Se acabó el conflicto, parece decir el spot: eduquemos en diversidad y, más que nada, en la construcción de la familia, la pareja monogámica, la reproducción. Si nos ponemos sarcásticos, lo mismo que desea la derecha o la iglesia católica. Se está contruyendo un discurso que en pos de la convivencia civil, olvida uno de los fundamentos de la vida, la rebeldía o la trangresión: el deseo.

El que quiera casarse que se case (aunque el matrimonio sea la gran estafa del amor); el quiera tener hijos in vitro, adoptados o inseminados, que los tenga; el que quiera jugar a la integración futbolística como contrametáfora de la sexualidad, que lo haga. Y el que quiera subirse a un carro como si fuéramos reinas del Carnaval que festejan los diez años del Frente Amplio, también. Que cada cual haga de su culo un pito, en fin. Pero hay apuestas políticas y discursivas que luego de instaladas son difíciles de revertir. Sobre todo cuando se deja de nombrar lo abyecto, lo escondido, lo supuestamente prohibido, lo que condena y lo que libera. Estamos grandes para mentirnos.

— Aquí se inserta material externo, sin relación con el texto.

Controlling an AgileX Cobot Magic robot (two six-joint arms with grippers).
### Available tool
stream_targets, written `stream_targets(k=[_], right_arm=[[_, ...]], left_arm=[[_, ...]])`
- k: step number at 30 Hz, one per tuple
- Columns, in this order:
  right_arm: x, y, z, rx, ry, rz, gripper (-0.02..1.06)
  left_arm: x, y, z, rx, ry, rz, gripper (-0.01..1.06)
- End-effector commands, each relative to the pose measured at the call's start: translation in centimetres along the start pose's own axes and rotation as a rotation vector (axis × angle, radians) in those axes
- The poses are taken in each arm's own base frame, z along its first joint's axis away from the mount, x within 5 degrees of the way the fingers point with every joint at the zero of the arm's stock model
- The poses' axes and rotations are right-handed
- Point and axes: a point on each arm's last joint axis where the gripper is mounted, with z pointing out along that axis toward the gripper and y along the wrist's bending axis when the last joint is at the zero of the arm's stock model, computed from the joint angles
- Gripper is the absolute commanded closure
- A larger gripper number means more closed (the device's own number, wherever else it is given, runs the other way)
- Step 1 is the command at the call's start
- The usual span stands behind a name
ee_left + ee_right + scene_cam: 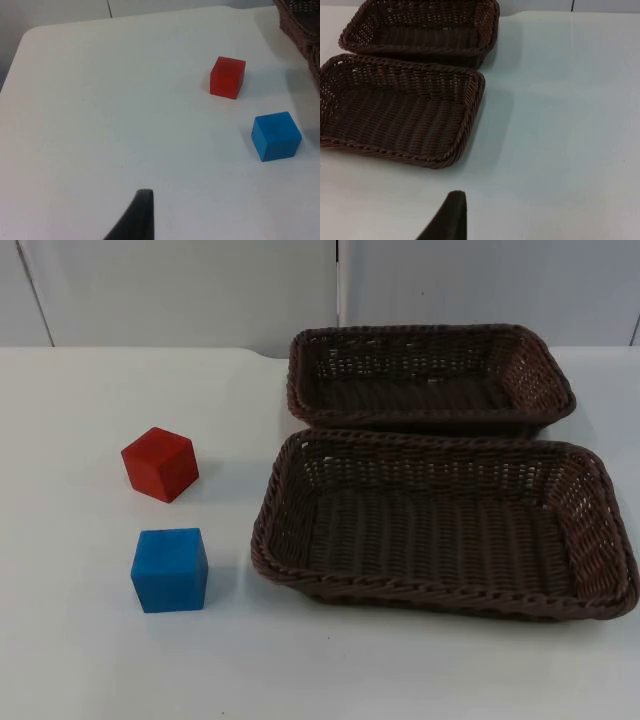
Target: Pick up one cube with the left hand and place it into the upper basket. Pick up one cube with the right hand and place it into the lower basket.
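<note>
- Starting on the left: the left end effector (141,212) hangs over bare white table (60,640), well apart from both cubes. I cannot tell whether it is open or closed, and it is holding nothing.
- The red cube (160,464) sits on the table at the left of centre in the top view, turned so that one corner faces the camera. Nothing is touching it. The left wrist view picks it up too (227,76), resting flat on the table.
- Just below it in the top view, nearer the camera, is the blue cube (170,570). It sits squarer to the frame and a clear gap separates it from the red one. In the left wrist view the blue cube (276,136) also stands free on the table.
- Moving right, the lower basket (268,530) is a wide brown woven tray filling the centre right of the top view. Its left rim is near the blue cube but apart from it. There is nothing inside.
- Behind it, at the upper right of the top view, is the upper basket (548,365). It has the same brown weave and has nothing in it either. Its front rim runs right along the back rim of the lower basket, and I cannot tell whether they touch.
- The right wrist view shows the two baskets one behind the other: the upper basket (491,30) farther off and the lower basket (474,107) closer.
- Last, the right end effector (454,215) hovers over open table, beside the lower basket and not touching it. I cannot tell whether it is open or closed, and it carries nothing.
</note>
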Motion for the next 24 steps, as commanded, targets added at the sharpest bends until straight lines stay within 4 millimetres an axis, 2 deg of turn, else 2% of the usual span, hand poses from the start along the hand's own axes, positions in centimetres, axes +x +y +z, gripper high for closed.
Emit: stream_targets(k=[1,3,7,13,24], right_arm=[[0.0,0.0,0.0,0.008,-0.007,0.004,-0.01],[0.0,0.0,0.0,0.008,-0.007,0.004,-0.01],[0.0,0.0,0.0,0.008,-0.007,0.004,-0.01],[0.0,0.0,0.0,0.008,-0.007,0.004,-0.01],[0.0,0.0,0.0,0.008,-0.007,0.004,-0.01]], left_arm=[[-0.4,0.0,-0.2,0.001,-0.011,-0.012,0.00],[-0.8,0.0,-0.3,0.003,-0.023,-0.013,0.00],[-2.7,0.1,-1.0,-0.005,-0.083,-0.013,0.00],[-4.2,0.3,-0.8,-0.006,-0.098,-0.016,0.00],[-6.0,0.4,2.1,0.030,-0.016,-0.054,0.00]])
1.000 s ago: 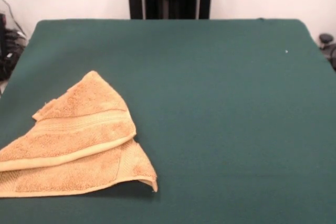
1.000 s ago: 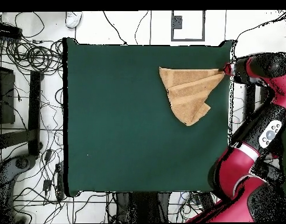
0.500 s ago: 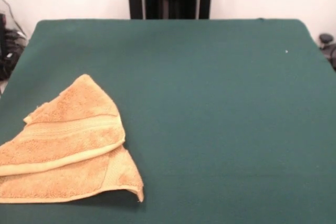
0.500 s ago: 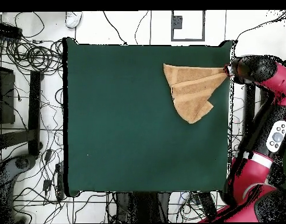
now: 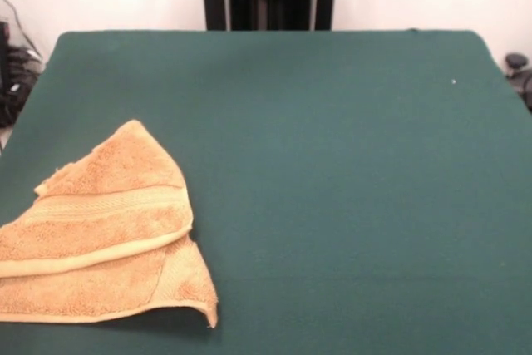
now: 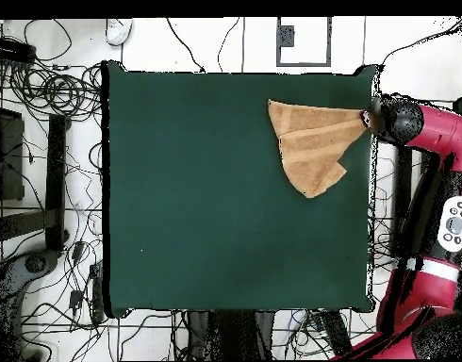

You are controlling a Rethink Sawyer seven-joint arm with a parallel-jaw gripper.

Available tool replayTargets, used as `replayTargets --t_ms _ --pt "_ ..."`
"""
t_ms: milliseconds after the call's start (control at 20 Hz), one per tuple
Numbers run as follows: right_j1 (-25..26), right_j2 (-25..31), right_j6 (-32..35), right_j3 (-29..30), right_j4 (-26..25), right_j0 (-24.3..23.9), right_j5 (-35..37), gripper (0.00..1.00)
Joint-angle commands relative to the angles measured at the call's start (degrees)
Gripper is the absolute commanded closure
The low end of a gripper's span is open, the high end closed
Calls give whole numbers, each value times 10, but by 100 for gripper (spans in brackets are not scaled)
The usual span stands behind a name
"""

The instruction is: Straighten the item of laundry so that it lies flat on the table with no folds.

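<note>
While the red and black arm's gripper (image 6: 370, 119) sits at the table edge against the towel's pointed corner, the folded tan terry-cloth towel (image 5: 104, 230) has slid further toward that edge of the dark green felt table (image 5: 349, 189) over the last second. Fold layers remain unchanged. Finger state: cannot tell. Judgement: dragging only, no flattening yet; overhang risk.

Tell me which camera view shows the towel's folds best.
The front view: the towel lies close to that camera, and its overlapping layers and border band read clearly. The overhead view shows it only as a folded wedge at the table edge, its tip beside the gripper.
</note>
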Motion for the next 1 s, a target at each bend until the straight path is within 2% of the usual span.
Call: replayTargets --t_ms 50,450,1000 --pt "-9 -155 197 60 8 38 -25 0" --pt "-7 -193 194 38 47 57 -49 0" --pt "-26 -280 281 66 87 91 -109 0"
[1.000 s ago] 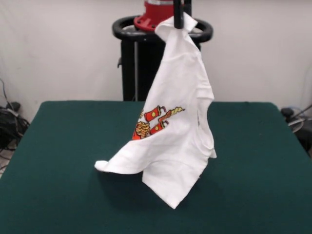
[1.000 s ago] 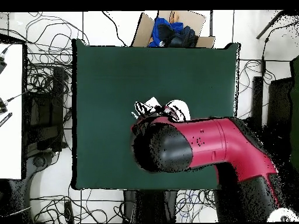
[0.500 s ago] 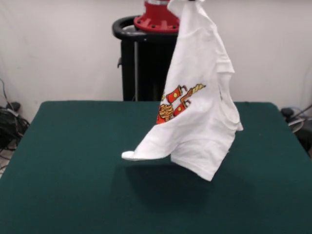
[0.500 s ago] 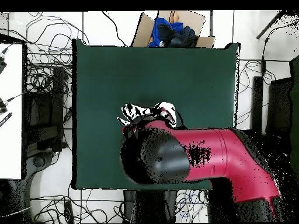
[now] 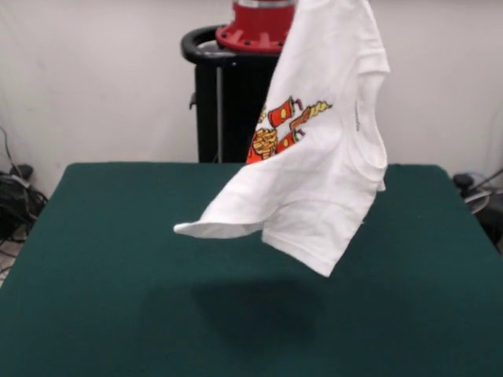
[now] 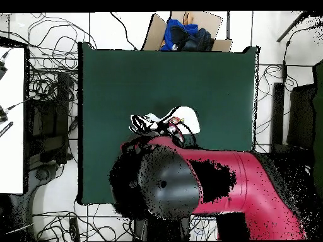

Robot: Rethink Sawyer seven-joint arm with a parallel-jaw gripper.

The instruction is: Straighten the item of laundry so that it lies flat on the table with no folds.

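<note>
Shirt [image 5: 322, 181] hung in the air above the bench [image 5: 94, 298], lifted clear of the green top, with a dark shadow on the surface beneath it. Its top ran out of the front view at the upper edge, so the claw holding it could not be seen there, and whether the claw was spread or pressed together I could not tell. The cloth draped down in loose folds. One white flap stuck out sideways at the lower left, and a corner hung lowest at the lower right. Part of the orange-red print of drinks and fries showed on the upper front of the cloth, creased and partly hidden by a fold.

From overhead, the red and black arm [image 6: 208, 189] covered much of the middle of the bench, and only a small patch of white shirt [image 6: 183, 118] showed just beyond its black end. A cardboard box [image 6: 186, 28] with something blue in it sat off the far edge of the bench. Cables [image 6: 44, 82] lay tangled on the floor beside the bench.
</note>
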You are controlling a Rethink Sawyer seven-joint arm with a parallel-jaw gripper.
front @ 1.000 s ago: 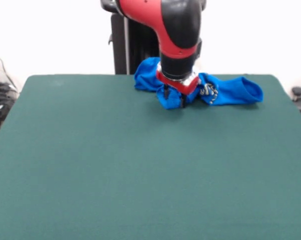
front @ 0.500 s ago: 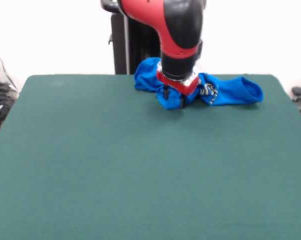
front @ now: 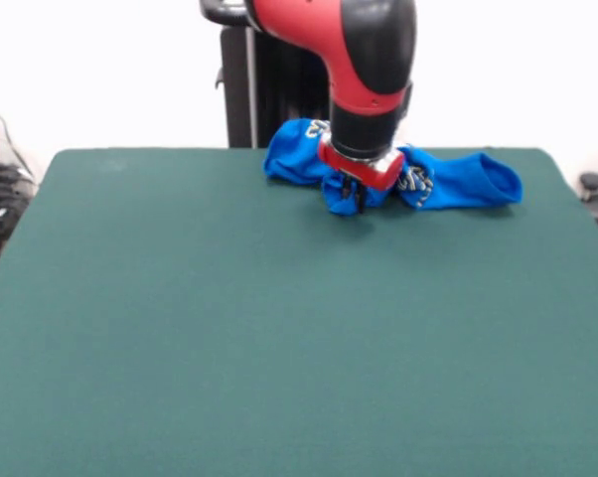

Escribe Idea en el último poema de su Poesía completa: “Inútil decir más. / Nombrar alcanza”: las travestis pobres, asesinadas, enfermas o generalmente muertas alrededor de los 35 años; el muchacho del interior o de barrio que siente la palabra “puto” en su alma agobiada, esa palabra que quizá lo lleva al suicidio; los miles que repiten como loros las bondades del matrimonio igualitario y que en verdad sólo quieren practicar su deseo, su poligamia, la desestructura del para siempre o al menos tener una relación de amor; la paliza diaria; el desprecio y la invisibilidad en las veredas más allá de ese día en carruajes. El peligro de educar en diversidad ¿O en sexualidad? Esa apuesta por eliminar los vericuetos deseantes y subversivos de lo sexual, de la sensualidad. La tuya, la mía, la de nosotros y la de aquél. Igual se puede ir a la marcha, que entre tanto discursete falso siempre aparece la fisura, esa otra boca que puede encontrarse para finalmente callar.